═════ Raw data
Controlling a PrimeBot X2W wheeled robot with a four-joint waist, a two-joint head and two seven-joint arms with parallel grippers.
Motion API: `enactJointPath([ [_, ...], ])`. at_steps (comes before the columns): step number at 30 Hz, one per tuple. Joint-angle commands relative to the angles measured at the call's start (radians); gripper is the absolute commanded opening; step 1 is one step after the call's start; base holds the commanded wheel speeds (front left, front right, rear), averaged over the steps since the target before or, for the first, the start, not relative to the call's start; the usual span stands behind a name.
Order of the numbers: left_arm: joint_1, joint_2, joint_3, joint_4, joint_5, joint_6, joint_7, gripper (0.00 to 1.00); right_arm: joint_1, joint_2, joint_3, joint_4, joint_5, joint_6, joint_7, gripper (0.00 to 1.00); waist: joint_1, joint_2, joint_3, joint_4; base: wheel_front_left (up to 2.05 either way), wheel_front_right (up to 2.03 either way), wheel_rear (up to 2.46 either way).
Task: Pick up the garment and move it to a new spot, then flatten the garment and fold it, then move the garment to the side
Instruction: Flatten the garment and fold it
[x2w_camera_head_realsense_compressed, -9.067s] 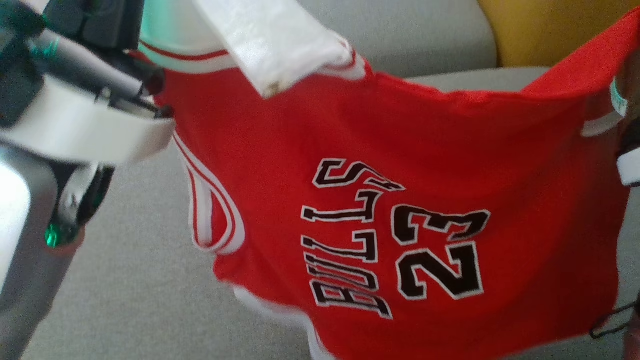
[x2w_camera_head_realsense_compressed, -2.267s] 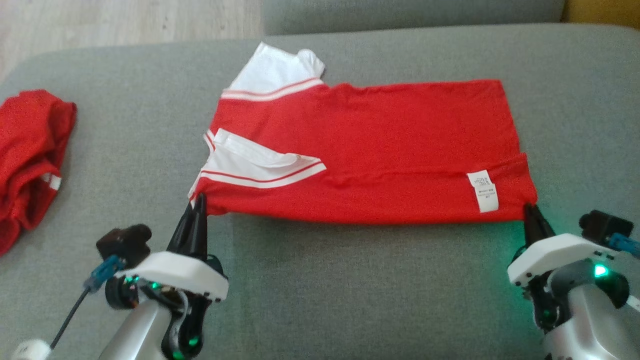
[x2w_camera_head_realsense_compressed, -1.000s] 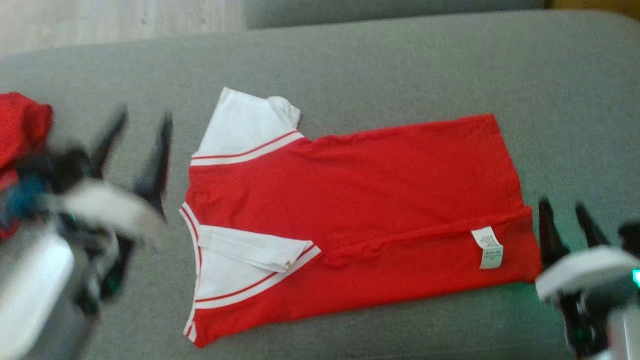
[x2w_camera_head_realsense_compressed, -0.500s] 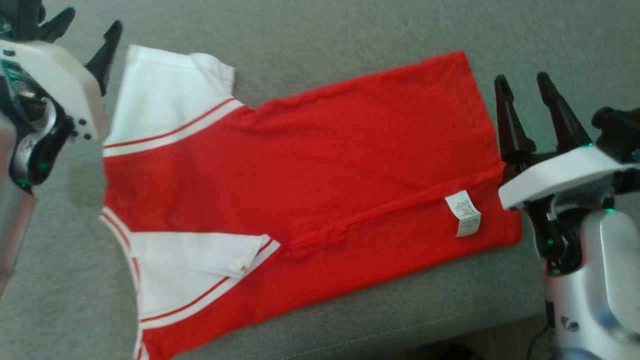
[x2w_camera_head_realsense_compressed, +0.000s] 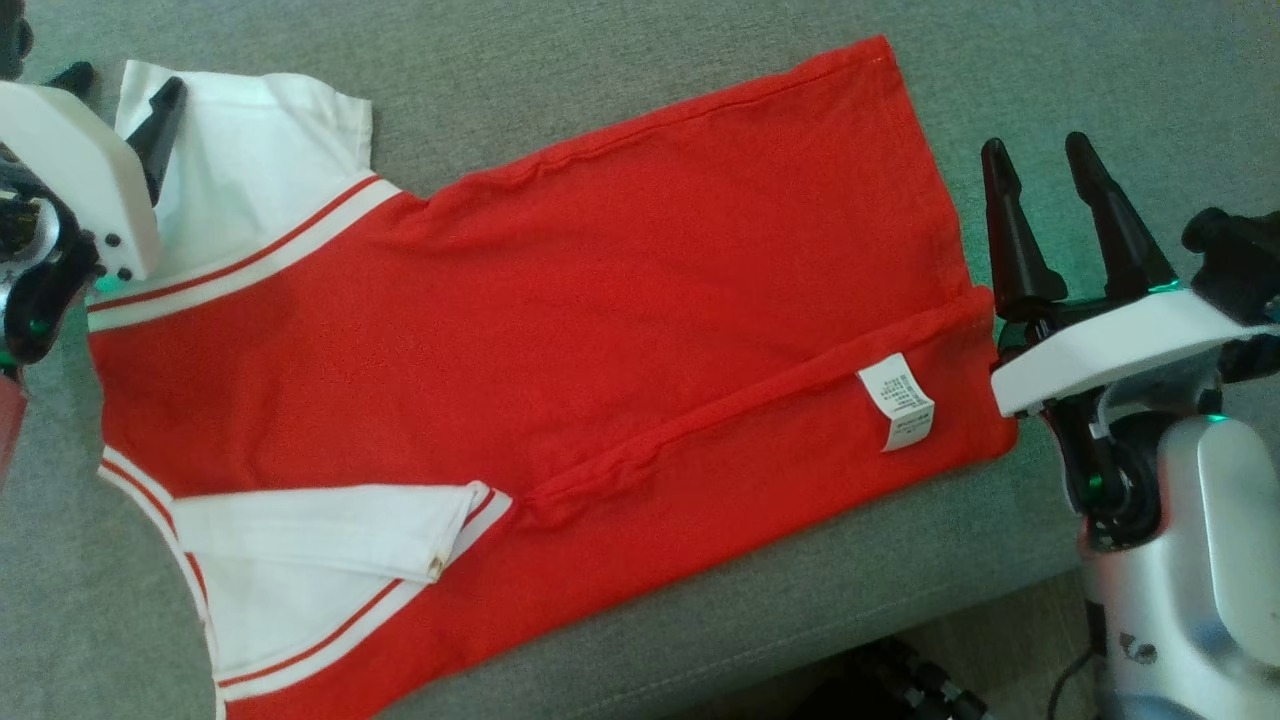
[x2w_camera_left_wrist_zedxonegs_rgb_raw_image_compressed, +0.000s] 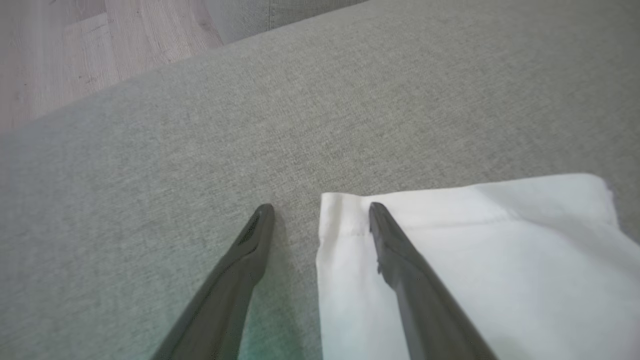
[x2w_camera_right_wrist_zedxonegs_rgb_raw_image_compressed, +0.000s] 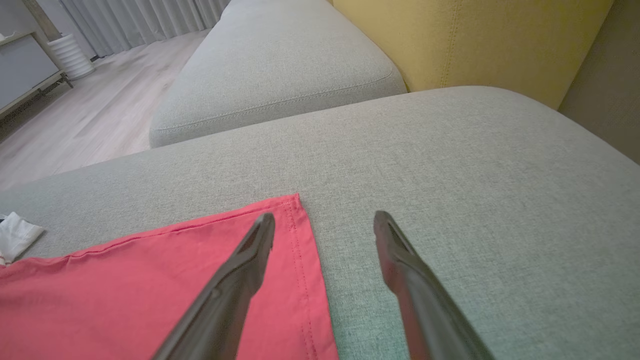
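The red garment lies on the grey sofa cushion, long axis left to right, each far corner framed by empty, spread fingers: left gripper at the white sleeve, right gripper at the hem, equally near.

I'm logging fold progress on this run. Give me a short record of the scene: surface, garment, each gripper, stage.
surface: grey sofa cushion
garment: red shirt lying spread out, near edge folded over, label showing
left gripper: open, empty, straddling the corner of the white sleeve
right gripper: open, empty, straddling the far hem corner
stage: one fold in, not yet moved aside
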Motion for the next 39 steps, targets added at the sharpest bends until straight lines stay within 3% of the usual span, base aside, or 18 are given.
enactJointPath([
  [1, -0.02, 0.053, 0.021, -0.024, -0.009, -0.011, 0.027, 1.0, -0.009, -0.006, 0.012, -0.031, 0.011, 0.007, -0.01, 1.0, 0.0001, 0.0, -0.001, 0.002, 0.0, 0.0, 0.0],
  [2, -0.017, 0.051, 0.017, -0.031, -0.015, -0.015, 0.036, 1.0, -0.011, -0.006, 0.012, -0.03, 0.012, 0.007, -0.011, 1.0, 0.0001, 0.0, -0.001, 0.002, 0.0, 0.0, 0.0],
  [5, -0.012, 0.04, 0.008, -0.051, -0.035, -0.023, 0.058, 0.48, -0.018, -0.006, 0.013, -0.029, 0.013, 0.007, -0.012, 1.0, 0.0001, 0.0, 0.0, 0.006, 0.0, 0.0, 0.0],
  [6, -0.01, 0.037, 0.005, -0.059, -0.038, -0.024, 0.063, 0.4, -0.021, -0.006, 0.013, -0.028, 0.012, 0.007, -0.011, 1.0, 0.0001, 0.0, 0.0, 0.007, 0.0, 0.0, 0.0],
  [7, -0.01, 0.037, 0.005, -0.059, -0.038, -0.024, 0.063, 0.4, -0.021, -0.006, 0.013, -0.028, 0.012, 0.007, -0.011, 1.0, 0.0001, 0.0, 0.0, 0.007, 0.0, 0.0, 0.0],
  [8, -0.01, 0.034, 0.002, -0.064, -0.04, -0.025, 0.065, 0.3, -0.025, -0.006, 0.013, -0.026, 0.01, 0.007, -0.009, 1.0, 0.0001, 0.0, 0.0, 0.008, 0.0, 0.0, 0.0],
  [10, -0.01, 0.031, -0.002, -0.072, -0.039, -0.026, 0.061, 0.0, -0.037, -0.006, 0.013, -0.02, 0.007, 0.007, -0.005, 1.0, 0.0001, 0.0, -0.001, 0.01, 0.0, 0.0, 0.0],
  [17, -0.028, 0.009, 0.007, -0.073, 0.006, -0.007, -0.068, 0.0, -0.13, -0.006, 0.008, 0.061, -0.046, 0.007, 0.046, 1.0, 0.0001, 0.0, -0.028, 0.04, 0.0, 0.0, 0.0],
  [24, -0.029, -0.04, 0.007, -0.101, 0.02, -0.017, -0.202, 0.0, -0.259, -0.031, 0.0, 0.209, -0.155, 0.007, 0.164, 1.0, 0.0001, 0.0, -0.079, 0.119, 0.0, 0.0, 0.0],
  [31, -0.012, -0.076, -0.021, -0.165, 0.026, -0.024, -0.251, 0.0, -0.361, -0.114, 0.011, 0.381, -0.154, 0.007, 0.264, 1.0, 0.0001, 0.0, -0.083, 0.197, 0.0, 0.0, 0.0],
  [39, -0.005, -0.099, -0.038, -0.199, 0.026, -0.021, -0.268, 0.0, -0.419, -0.145, 0.013, 0.516, -0.121, 0.007, 0.314, 1.0, 0.0001, 0.0, -0.067, 0.225, 0.0, 0.0, 0.0],
])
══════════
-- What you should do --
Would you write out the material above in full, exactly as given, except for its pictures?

-- Reply to the task --
Controlling a PrimeBot X2W wheeled robot with a four-joint waist, a two-joint head and two seven-joint arms with parallel grippers.
Motion API: `enactJointPath([ [_, ...], ])`. at_steps (comes before the columns): step number at 30 Hz, one per tuple. Joint-angle commands relative to the angles measured at the call's start (radians); gripper is the absolute commanded opening; step 1 is one step after the call's start; base holds the commanded wheel speeds (front left, front right, rear), averaged over the steps since the target before or, for the first, the start, not relative to the call's start; the usual span stands behind a name.
Order of the numbers: left_arm: joint_1, joint_2, joint_3, joint_4, joint_5, joint_6, joint_7, gripper (0.00 to 1.00); right_arm: joint_1, joint_2, joint_3, joint_4, joint_5, joint_6, joint_7, gripper (0.00 to 1.00); waist: joint_1, joint_2, joint_3, joint_4; base: wheel_front_left (up to 2.05 either way), wheel_front_right (up to 2.03 either way), wheel_rear (up to 2.46 either way).
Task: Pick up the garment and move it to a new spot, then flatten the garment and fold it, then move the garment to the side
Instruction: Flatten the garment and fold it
[x2w_camera_head_realsense_compressed, -9.067s] 
[x2w_camera_head_realsense_compressed, -2.267s] 
[x2w_camera_head_realsense_compressed, -1.000s] 
[x2w_camera_head_realsense_compressed, -0.500s] 
[x2w_camera_head_realsense_compressed, +0.000s] 
[x2w_camera_left_wrist_zedxonegs_rgb_raw_image_compressed, +0.000s] 
[x2w_camera_right_wrist_zedxonegs_rgb_raw_image_compressed, +0.000s] 
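The red garment lies on the grey sofa cushion, long axis left to right, each far corner framed by empty, spread fingers: left gripper at the white sleeve, right gripper at the hem, equally near.

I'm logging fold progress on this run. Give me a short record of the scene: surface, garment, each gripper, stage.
surface: grey sofa cushion
garment: red shirt lying spread out, near edge folded over, label showing
left gripper: open, empty, straddling the corner of the white sleeve
right gripper: open, empty, straddling the far hem corner
stage: one fold in, not yet moved aside
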Motion for the next 39 steps, targets added at the sharpest bends until straight lines stay within 3% of the usual span, base aside, or 18 are given.
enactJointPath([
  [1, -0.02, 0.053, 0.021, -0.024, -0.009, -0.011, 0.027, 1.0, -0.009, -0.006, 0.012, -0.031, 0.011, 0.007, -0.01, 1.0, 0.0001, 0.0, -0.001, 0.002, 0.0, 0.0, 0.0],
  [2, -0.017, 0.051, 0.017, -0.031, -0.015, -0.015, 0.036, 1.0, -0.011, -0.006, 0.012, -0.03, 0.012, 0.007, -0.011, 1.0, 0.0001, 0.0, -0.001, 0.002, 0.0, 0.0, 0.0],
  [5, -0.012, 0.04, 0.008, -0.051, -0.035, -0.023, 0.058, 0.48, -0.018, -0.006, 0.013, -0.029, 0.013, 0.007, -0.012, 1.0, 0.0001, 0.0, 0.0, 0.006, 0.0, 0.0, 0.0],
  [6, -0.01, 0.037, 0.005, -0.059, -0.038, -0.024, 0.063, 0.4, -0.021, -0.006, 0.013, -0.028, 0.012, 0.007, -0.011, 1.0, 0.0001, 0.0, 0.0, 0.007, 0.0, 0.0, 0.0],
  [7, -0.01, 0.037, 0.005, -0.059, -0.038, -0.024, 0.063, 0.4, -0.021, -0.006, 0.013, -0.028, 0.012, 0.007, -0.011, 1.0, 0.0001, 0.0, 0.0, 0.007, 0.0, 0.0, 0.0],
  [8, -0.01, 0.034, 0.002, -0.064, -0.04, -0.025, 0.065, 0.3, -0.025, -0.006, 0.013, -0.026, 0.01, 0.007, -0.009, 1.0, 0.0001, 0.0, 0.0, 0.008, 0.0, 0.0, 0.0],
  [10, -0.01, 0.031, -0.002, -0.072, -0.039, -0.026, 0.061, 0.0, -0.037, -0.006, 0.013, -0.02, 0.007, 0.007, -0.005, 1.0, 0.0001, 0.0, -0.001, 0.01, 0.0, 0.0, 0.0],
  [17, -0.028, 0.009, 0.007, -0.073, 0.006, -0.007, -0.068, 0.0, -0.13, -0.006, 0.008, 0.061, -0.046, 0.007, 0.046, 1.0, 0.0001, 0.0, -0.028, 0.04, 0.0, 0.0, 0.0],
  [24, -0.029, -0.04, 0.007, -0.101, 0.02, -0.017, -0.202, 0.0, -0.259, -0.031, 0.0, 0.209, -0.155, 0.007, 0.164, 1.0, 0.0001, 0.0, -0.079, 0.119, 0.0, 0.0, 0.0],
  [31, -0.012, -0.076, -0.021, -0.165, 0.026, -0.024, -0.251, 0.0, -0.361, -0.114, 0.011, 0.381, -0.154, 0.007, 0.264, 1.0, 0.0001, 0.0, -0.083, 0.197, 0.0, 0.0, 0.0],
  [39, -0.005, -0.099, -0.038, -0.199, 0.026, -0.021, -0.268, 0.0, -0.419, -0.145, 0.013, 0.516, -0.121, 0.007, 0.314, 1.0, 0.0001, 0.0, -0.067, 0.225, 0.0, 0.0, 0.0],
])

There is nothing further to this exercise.